**Task directions**
Reproduce the records without their pictures, keeping every word as it is.

**Records for the exercise**
....................

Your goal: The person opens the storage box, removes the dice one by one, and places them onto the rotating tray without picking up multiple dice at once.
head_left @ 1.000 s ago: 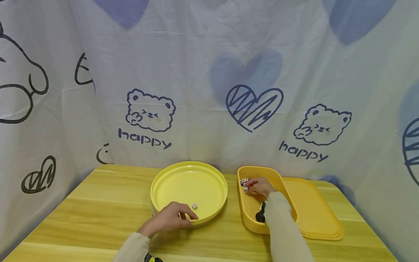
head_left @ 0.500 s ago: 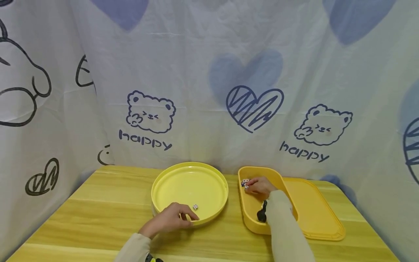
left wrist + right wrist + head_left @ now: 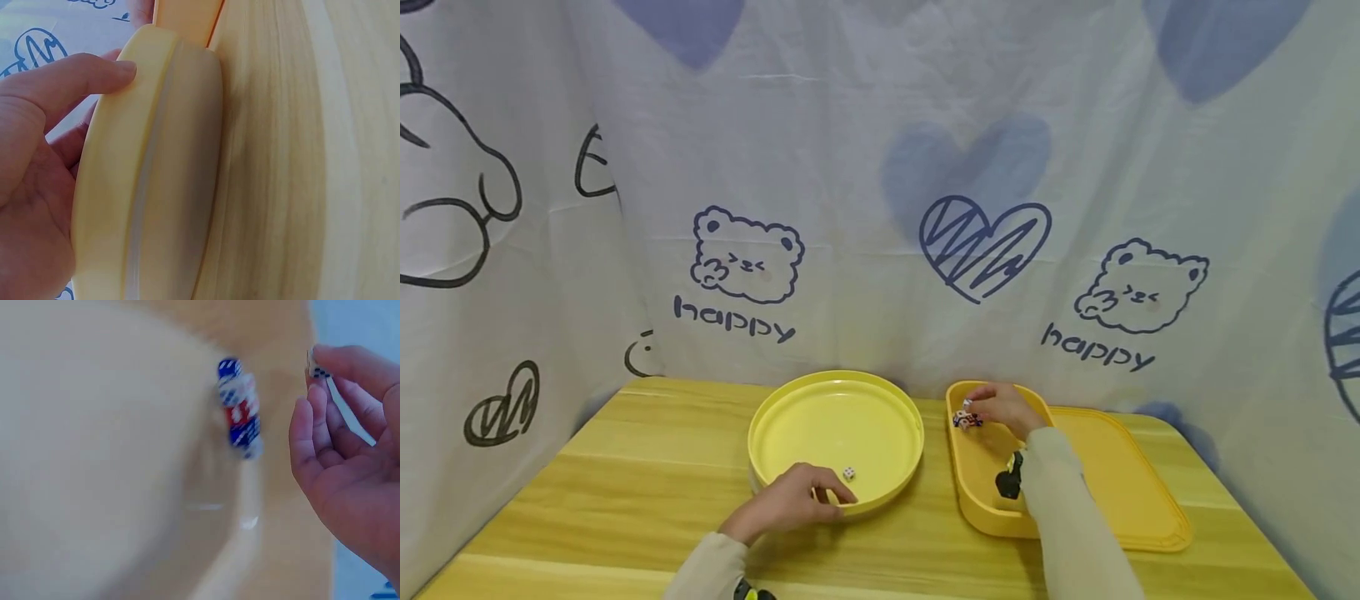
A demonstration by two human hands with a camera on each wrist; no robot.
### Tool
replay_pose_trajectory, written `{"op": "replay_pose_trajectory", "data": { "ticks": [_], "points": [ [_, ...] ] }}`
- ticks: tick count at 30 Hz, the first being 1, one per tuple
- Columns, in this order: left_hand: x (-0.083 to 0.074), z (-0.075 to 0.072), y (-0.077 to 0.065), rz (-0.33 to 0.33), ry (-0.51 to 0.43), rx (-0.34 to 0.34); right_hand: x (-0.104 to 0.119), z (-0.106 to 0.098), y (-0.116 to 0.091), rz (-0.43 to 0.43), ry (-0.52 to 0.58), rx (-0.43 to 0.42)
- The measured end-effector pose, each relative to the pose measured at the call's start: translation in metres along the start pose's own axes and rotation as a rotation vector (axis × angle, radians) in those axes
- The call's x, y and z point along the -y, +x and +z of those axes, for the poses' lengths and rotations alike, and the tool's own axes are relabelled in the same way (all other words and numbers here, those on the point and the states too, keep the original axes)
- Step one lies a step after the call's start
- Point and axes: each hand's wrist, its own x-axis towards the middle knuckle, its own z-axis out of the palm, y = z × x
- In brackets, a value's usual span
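Observation:
My left hand [image 3: 790,500] holds the near rim of a round yellow tray [image 3: 835,408]. The left wrist view has its thumb on the outer wall, the other fingers partly hidden behind the rim. Inside the tray lies one small white die [image 3: 848,473]. Over the far part of an orange-yellow box [image 3: 992,523], my right hand [image 3: 1006,408] pinches a white die with dark pips [image 3: 319,367] between thumb and fingertips. Below it, several blue, red and white dice [image 3: 240,412] are clustered along the box's far left wall, blurred in the right wrist view.
A flat yellow lid [image 3: 1127,483] lies on the wooden table [image 3: 587,483], partly under or against the box's right side. Behind the table hangs a white curtain [image 3: 850,292] with heart and bear prints. A narrow strip of table separates tray and box.
My right hand has lifted from the dice cluster, slightly up and to the right, with a white die in its fingertips. The left hand stays on the tray rim.

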Motion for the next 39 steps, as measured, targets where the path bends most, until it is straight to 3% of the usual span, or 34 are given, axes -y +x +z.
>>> {"op": "replay_pose_trajectory", "data": {
  "ticks": [13, 23, 34, 39],
  "points": [
    [0.001, -0.001, -0.001, 0.008, 0.003, -0.017, 0.033, -0.003, -0.015, -0.069, -0.019, -0.046],
    [0.003, 0.000, 0.000, 0.010, -0.005, -0.008, 0.060, 0.009, -0.038, -0.155, 0.008, -0.094],
    [0.004, 0.001, 0.001, 0.018, 0.008, 0.006, 0.066, 0.029, -0.064, -0.215, 0.024, -0.132],
    [0.002, 0.000, 0.000, 0.000, 0.011, -0.001, 0.063, 0.044, -0.070, -0.283, 0.050, -0.131]
  ]
}}
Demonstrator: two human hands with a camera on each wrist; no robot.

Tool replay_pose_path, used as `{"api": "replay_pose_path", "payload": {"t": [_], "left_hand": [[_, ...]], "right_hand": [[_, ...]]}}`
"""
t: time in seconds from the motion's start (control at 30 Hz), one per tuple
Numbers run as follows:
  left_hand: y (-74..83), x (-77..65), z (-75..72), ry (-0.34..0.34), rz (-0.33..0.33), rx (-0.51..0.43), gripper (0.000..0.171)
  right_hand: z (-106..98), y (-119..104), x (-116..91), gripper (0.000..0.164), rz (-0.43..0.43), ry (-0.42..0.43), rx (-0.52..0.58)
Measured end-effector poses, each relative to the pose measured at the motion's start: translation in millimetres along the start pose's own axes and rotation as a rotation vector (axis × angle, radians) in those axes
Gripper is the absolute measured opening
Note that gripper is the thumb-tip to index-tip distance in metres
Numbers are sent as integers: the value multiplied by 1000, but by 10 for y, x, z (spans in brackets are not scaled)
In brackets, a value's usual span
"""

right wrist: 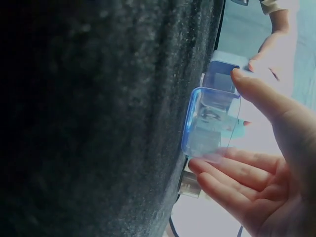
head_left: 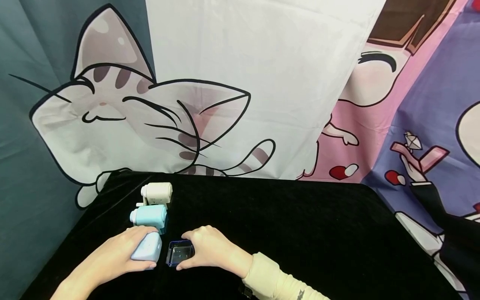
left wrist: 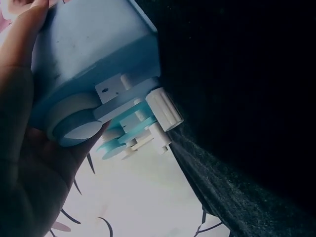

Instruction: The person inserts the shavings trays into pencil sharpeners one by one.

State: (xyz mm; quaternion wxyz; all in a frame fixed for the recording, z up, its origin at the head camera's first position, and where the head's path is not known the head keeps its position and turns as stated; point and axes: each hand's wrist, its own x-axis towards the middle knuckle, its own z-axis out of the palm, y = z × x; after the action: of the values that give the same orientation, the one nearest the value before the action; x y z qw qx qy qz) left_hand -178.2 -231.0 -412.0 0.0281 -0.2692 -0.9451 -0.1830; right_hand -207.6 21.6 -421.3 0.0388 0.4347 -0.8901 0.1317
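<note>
My left hand [head_left: 119,253] grips a light-blue hand-crank pencil sharpener [head_left: 148,247] at the front left of the table, thumb on the near side. Its crank handle [left wrist: 165,109] shows in the left wrist view, beside the round knob end. Just to the right, my right hand [head_left: 211,246] pinches a clear, blue-tinted shavings drawer [head_left: 181,254] between thumb and fingers. The drawer looks apart from the sharpener in the head view. In the right wrist view the drawer's wall [right wrist: 188,126] is see-through, with no shavings plainly visible.
A turquoise sharpener [head_left: 150,215] stands just behind the light-blue one. Behind that is a cream-white sharpener [head_left: 158,192], so the three form a row. Black cloth [head_left: 285,229] covers the table, and a printed cartoon curtain [head_left: 240,50] hangs at the back.
</note>
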Motion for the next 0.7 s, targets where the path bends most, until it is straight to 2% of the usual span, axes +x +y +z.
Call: {"api": "replay_pose_path", "payload": {"t": [0.17,0.47,0.7], "left_hand": [[0,-11,21,32,13,8,67],[-3,-12,15,36,-4,2,71],[-4,-18,53,74,29,25,66]], "right_hand": [[1,0,-8,59,-1,-12,-6],[17,-5,24,47,14,-39,-10],[14,-21,23,49,34,-47,-35]]}}
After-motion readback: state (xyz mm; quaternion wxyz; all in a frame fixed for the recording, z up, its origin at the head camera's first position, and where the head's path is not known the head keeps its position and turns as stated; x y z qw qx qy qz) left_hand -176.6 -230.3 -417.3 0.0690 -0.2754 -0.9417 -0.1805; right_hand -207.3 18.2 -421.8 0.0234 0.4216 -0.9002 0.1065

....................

**Written solution**
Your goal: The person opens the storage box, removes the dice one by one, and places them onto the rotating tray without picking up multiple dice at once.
head_left @ 1.000 s ago: 
head_left @ 0.500 s ago: 
left wrist + right wrist + head_left @ now: 
A demonstration by two human hands with a camera on each wrist; no robot.
### Tool
replay_pose_trajectory, written `{"op": "replay_pose_trajectory", "data": { "ticks": [_], "points": [ [_, ...] ] }}`
- ticks: tick count at 30 Hz, the first being 1, one per tuple
- Columns, in this order: left_hand: x (-0.083 to 0.074), z (-0.075 to 0.072), y (-0.077 to 0.065), rz (-0.33 to 0.33), ry (-0.51 to 0.43), rx (-0.34 to 0.34); right_hand: x (-0.104 to 0.119), z (-0.106 to 0.098), y (-0.116 to 0.091), rz (-0.43 to 0.43), ry (-0.52 to 0.58), rx (-0.43 to 0.42)
- The measured end-effector pose, each relative to the pose measured at the call's start: translation in metres along the start pose's own axes and rotation as a rotation vector (axis × angle, radians) in those axes
- The call's x, y and z point along the -y, +x and +z of those axes, for the poses' lengths and rotations alike, and the tool's own axes are relabelled in the same way (all other words and numbers here, those on the point and the states too, keep the original axes)
- Step one lies a step after the call's start
- Point and axes: each hand's wrist, its own x-axis towards the middle knuckle, its own z-axis out of the palm, y = z × x
- In brackets, a value's usual span
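Observation:
My left hand [image 3: 790,500] holds the near rim of a round yellow tray [image 3: 835,408]. The left wrist view has its thumb on the outer wall, the other fingers partly hidden behind the rim. Inside the tray lies one small white die [image 3: 848,473]. Over the far part of an orange-yellow box [image 3: 992,523], my right hand [image 3: 1006,408] pinches a white die with dark pips [image 3: 319,367] between thumb and fingertips. Below it, several blue, red and white dice [image 3: 240,412] are clustered along the box's far left wall, blurred in the right wrist view.
A flat yellow lid [image 3: 1127,483] lies on the wooden table [image 3: 587,483], partly under or against the box's right side. Behind the table hangs a white curtain [image 3: 850,292] with heart and bear prints. A narrow strip of table separates tray and box.
My right hand has lifted from the dice cluster, slightly up and to the right, with a white die in its fingertips. The left hand stays on the tray rim.
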
Motion for the next 39 steps, as measured, targets where the path bends most, until it is straight to 3% of the usual span, or 34 are given, axes -y +x +z.
>>> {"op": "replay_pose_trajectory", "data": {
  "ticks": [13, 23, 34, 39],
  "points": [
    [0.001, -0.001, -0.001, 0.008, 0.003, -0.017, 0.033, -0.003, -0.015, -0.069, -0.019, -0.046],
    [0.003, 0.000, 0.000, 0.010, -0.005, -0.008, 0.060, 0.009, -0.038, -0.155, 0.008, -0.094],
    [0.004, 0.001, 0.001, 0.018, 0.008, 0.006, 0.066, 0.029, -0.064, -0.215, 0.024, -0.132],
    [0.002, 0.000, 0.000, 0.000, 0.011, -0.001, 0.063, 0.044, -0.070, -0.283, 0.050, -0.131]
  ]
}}
Demonstrator: two human hands with a camera on each wrist; no robot.

Tool replay_pose_path, used as `{"api": "replay_pose_path", "payload": {"t": [_], "left_hand": [[_, ...]], "right_hand": [[_, ...]]}}`
"""
t: time in seconds from the motion's start (control at 30 Hz), one per tuple
Numbers run as follows:
  left_hand: y (-74..83), x (-77..65), z (-75..72), ry (-0.34..0.34), rz (-0.33..0.33), rx (-0.51..0.43), gripper (0.000..0.171)
  right_hand: z (-106..98), y (-119..104), x (-116..91), gripper (0.000..0.164), rz (-0.43..0.43), ry (-0.42..0.43), rx (-0.52..0.58)
Measured end-effector poses, each relative to the pose measured at the motion's start: translation in millimetres along the start pose's own axes and rotation as a rotation vector (axis × angle, radians) in those axes
Gripper is the absolute measured opening
Note that gripper is the thumb-tip to index-tip distance in metres
Numbers are sent as integers: the value multiplied by 1000, but by 10 for y, x, z (spans in brackets are not scaled)
In brackets, a value's usual span
"""

right wrist: 
head_left: 
left wrist: 

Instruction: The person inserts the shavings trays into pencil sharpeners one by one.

State: (xyz mm; quaternion wxyz; all in a frame fixed for the recording, z up, its origin at the head camera's first position, and where the head's path is not known the head keeps its position and turns as stated; point and axes: each hand's wrist, its own x-axis towards the middle knuckle, its own z-axis out of the palm, y = z × x; after the action: of the values that give the same orientation, the one nearest the value before the action; x y z qw qx qy qz) left_hand -178.2 -231.0 -412.0 0.0281 -0.2692 -0.9451 -0.1830; right_hand -207.6 21.6 -421.3 0.0388 0.4347 -0.8901 0.1317
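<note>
My left hand [head_left: 119,253] grips a light-blue hand-crank pencil sharpener [head_left: 148,247] at the front left of the table, thumb on the near side. Its crank handle [left wrist: 165,109] shows in the left wrist view, beside the round knob end. Just to the right, my right hand [head_left: 211,246] pinches a clear, blue-tinted shavings drawer [head_left: 181,254] between thumb and fingers. The drawer looks apart from the sharpener in the head view. In the right wrist view the drawer's wall [right wrist: 188,126] is see-through, with no shavings plainly visible.
A turquoise sharpener [head_left: 150,215] stands just behind the light-blue one. Behind that is a cream-white sharpener [head_left: 158,192], so the three form a row. Black cloth [head_left: 285,229] covers the table, and a printed cartoon curtain [head_left: 240,50] hangs at the back.
</note>
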Motion for the next 0.7 s, targets where the path bends most, until it is straight to 2% of the usual span, axes +x +y +z.
Call: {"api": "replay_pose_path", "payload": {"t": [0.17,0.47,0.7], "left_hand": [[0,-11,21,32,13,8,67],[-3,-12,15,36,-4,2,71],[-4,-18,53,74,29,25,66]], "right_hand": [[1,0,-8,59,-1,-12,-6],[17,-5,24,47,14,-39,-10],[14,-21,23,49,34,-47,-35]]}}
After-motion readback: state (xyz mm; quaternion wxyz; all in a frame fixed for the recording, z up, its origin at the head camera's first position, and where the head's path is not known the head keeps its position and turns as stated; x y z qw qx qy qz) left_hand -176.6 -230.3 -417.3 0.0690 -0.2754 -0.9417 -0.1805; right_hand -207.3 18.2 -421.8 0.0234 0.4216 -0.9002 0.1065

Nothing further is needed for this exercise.